= WHAT YOU NEED TO DO =
It is required that the lines from the top of the listing through the line with "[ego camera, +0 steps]" be reproduced exactly, excluding pictures.

= MATERIAL SHOWN =
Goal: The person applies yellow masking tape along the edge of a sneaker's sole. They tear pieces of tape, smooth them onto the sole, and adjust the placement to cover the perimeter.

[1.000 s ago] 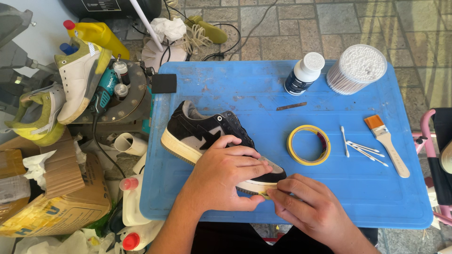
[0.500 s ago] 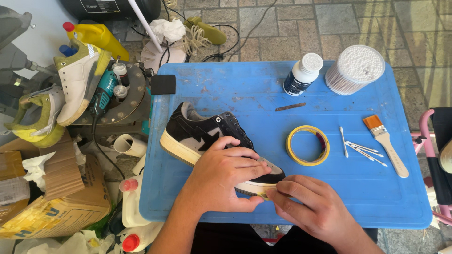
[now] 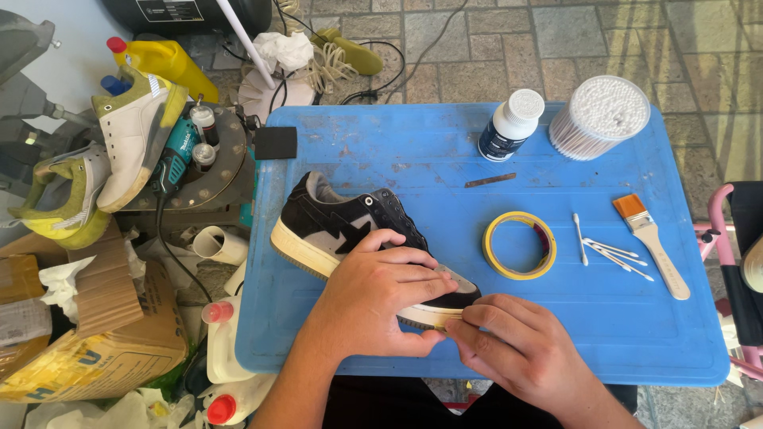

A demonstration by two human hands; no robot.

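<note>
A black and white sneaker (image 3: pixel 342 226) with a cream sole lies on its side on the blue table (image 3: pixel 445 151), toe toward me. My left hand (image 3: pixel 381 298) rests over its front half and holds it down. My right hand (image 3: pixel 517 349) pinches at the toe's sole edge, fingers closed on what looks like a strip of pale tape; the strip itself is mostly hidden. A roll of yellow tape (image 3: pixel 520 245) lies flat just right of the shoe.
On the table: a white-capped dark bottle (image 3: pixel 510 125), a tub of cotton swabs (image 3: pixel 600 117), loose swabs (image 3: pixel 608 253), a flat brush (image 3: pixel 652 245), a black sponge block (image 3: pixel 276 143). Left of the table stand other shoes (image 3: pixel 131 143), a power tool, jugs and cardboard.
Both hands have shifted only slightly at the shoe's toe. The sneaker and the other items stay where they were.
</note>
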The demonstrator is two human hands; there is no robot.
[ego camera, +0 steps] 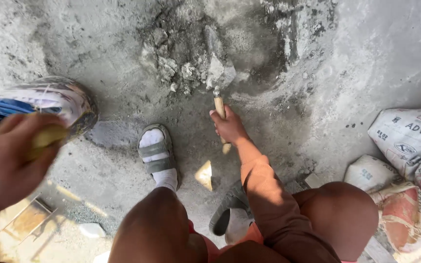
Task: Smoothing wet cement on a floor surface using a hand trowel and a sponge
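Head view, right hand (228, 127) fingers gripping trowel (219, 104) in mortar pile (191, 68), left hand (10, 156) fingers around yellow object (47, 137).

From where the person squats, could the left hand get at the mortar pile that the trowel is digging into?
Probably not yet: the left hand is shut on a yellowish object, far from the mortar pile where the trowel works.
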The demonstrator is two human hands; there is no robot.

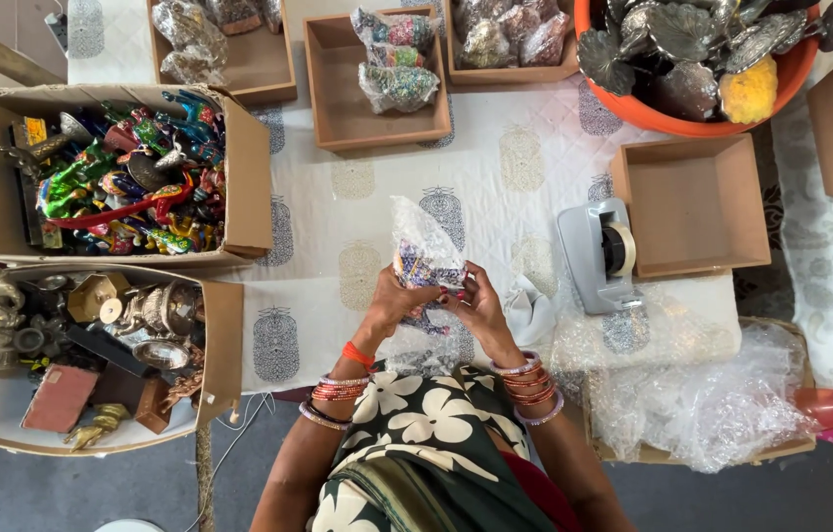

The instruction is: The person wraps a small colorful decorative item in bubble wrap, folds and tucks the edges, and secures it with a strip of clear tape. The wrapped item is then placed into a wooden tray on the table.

= EXERCISE RESULT =
Goal: The person applies yellow masking tape along the edge of a sneaker's sole. They tear pieces of tape, smooth them onto the sole, and adjust the placement to cover the perimeter.

[1.000 s ago] 
[0.500 s ago] 
[now] 

A demonstration by two human hands; no robot.

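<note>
A black and white sneaker (image 3: pixel 342 226) with a cream sole lies on its side on the blue table (image 3: pixel 445 151), toe toward me. My left hand (image 3: pixel 381 298) rests over its front half and holds it down. My right hand (image 3: pixel 517 349) pinches at the toe's sole edge, fingers closed on what looks like a strip of pale tape; the strip itself is mostly hidden. A roll of yellow tape (image 3: pixel 520 245) lies flat just right of the shoe.
On the table: a white-capped dark bottle (image 3: pixel 510 125), a tub of cotton swabs (image 3: pixel 600 117), loose swabs (image 3: pixel 608 253), a flat brush (image 3: pixel 652 245), a black sponge block (image 3: pixel 276 143). Left of the table stand other shoes (image 3: pixel 131 143), a power tool, jugs and cardboard.
Both hands have shifted only slightly at the shoe's toe. The sneaker and the other items stay where they were.
</note>
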The demonstrator is two human hands; there is no robot.
[ego camera, +0 steps] 

There is nothing else to add to the answer.